XL
MA Lancia était remplie de livres, de disques, de coupures de presse et de manuscrits. Je roulais vers Toulouse, vers Laure, vers le Petit Marrakech…
Laure. Je veux piétiner le pavé qui parle d’elle, surprendre sa main gantée dans la fente étroite et glacée d’un mâchicoulis et la rejoindre, le soir, dans la plus haute chambre du donjon. J’appartiens, nul ne l’ignore, à l’ordre de Laure.
Je viens vers toi, Toulouse! Ni tes épaisses murailles ni tes ponts-levis levés ne m’arrêteront. Je viens vers toi, escorté par la Lande du Bouc. J’enfoncerai mon fer dans ta viande. J’ai levé, cette nuit, une armée de crapauds et de buses. Elle s’est mise en route bien avant que la sonnerie des vacances ne retentisse dans la cour fermée du Collège.

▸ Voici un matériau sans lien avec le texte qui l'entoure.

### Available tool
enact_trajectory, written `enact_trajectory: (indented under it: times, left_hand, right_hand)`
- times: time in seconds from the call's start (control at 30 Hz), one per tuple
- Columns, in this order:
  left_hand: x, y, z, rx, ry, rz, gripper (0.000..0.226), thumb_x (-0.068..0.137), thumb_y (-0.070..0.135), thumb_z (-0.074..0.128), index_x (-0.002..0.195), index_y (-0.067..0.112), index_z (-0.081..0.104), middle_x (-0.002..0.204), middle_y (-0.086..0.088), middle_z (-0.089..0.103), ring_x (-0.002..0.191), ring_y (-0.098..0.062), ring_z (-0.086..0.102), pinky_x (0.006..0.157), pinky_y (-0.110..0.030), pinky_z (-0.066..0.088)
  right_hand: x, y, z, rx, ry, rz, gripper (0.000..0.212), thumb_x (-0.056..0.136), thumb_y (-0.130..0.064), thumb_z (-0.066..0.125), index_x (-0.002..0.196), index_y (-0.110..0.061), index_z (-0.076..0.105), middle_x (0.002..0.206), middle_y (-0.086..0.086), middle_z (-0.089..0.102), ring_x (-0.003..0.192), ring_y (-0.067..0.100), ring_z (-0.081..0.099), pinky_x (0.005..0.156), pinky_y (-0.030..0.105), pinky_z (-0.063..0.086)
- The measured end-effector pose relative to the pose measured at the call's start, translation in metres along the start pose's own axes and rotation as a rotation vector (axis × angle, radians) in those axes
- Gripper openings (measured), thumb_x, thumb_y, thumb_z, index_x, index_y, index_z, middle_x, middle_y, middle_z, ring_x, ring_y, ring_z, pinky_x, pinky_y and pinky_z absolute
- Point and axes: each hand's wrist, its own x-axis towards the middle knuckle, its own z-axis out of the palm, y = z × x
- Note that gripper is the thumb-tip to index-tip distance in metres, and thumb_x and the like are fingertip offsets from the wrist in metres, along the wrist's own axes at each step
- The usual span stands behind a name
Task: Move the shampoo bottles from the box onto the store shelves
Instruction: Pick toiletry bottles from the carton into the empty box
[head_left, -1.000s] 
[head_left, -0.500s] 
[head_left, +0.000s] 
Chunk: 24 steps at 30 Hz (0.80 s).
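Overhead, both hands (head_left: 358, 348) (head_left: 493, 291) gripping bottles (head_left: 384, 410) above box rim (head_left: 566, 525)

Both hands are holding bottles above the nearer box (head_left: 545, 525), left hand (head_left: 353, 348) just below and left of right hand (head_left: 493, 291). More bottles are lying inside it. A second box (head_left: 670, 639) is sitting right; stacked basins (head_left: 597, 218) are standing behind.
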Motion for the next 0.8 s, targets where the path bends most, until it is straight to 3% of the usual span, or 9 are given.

Toulouse, je suis armé jusqu’aux dents. À mon flanc, dans son étui d’étoiles, brille le revolver de la nuit. Soulève le jupon de tes ponts, Toulouse, aujourd’hui je suis un guerrier, demain, je serai ton amant solaire…
Blagnac, Ramonville-Saint-Ange, toutes tes banlieues subissent déjà la loi de mes plus vaillants crapauds. Les pare-brise des automobiles sont couverts de bave. J’entends, ici, dans ma voiture, le cri de ceux qui croyaient fini le temps du meurtre. Les casques de la police volent en éclats sous les coups de bec des buses. Ce soir, quand j’entrerai dans la chambre de Laure, j’aurais lâché, sur tes quartiers les plus chics, mes légions d’aspic…
Effrayée, tu vois briller la pointe en or de mon pétrolier. Il te dit qu’il est temps de renoncer à cette somnolence post-industrielle. Un chant barbare naît dans ma gorge. Mélodie carnassière, lexique charnu, chatte, bite, ventre, bouche. Toulouse, mes couilles sont meurtrières, elles te préparent de beaux Oradour-sur-Glandes…
Toulouse, je suis un écrivain, je remue le sang dans les entrailles de l’aorte, je suis un agitateur néronien de viscères, je hais toute forme de coagulation…
Je viens épouser Laure, femme dont la langue poignarde les hosties, Breton dixit. Je viens vers elle. Nous mettrons le feu aux déclarations d’amour municipales, aux chroniques « Hyménée » des quotidiens. Toute la petite verberie crétine, noces d’argent, de platine et d’or, prendra le poing de l’amour sur la gueule. Nous boirons le plus ancien breuvage et le monde jusqu’à la lie. Âme nuque et ventre. Tu ne pourras résister longtemps à mes hordes de ronces, à mes régiments désordonnés de loups, Toulouse ! La Garonne, lassée de charrier tes eaux savonneuses, renoue avec la mémoire des torrents. Elle reprend ses droits. Gare Matabiau, les chauves-souris s’accrochent aux arêtes des trains, et les renards, bénéficiant de la complicité des caténaires, ont bloqué toutes les issues et se nourrissent allègrement de la chair fraîche des voyageurs…
Toulouse, je suis un agitateur néronien de viscères, je te rendrai à ta propre viande, je pendrai haut et court, à tes plus récents lampadaires, les suppôts de Descartes. Mes charges de plastic célestes auront raison de ta lèpre administrative…
Je parcourrai, la nuit, ton métro souterrain. Il est en construction. J’ai graissé la patte des pilotes de pelles mécaniques qui incisent quotidiennement ton macadam stupide. J’ai tous les plans. Je sais où porter les coups. Je couvrirai de graffiti obscènes, de giclées vitales, la brique apparente dont se pareront, j’en suis sûr, tes plus belles stations…
Toulouse, toi et moi, viande contre viande!
Le grand panneau « Toulouse Direct ». Dans vingt minutes, je serai au Petit Marrakech. Avec Laure. Demain, je me lèverai de bonne heure, je quitterai sa chambre, sans bruit, pour ne pas troubler son sommeil. Je m’enfermerai dans mon bureau. Je noircirai ma page. J’écrirai, face au clocher de Saint-Sernin, dans la lumière du jour, au-dessus d’un million de toits roses.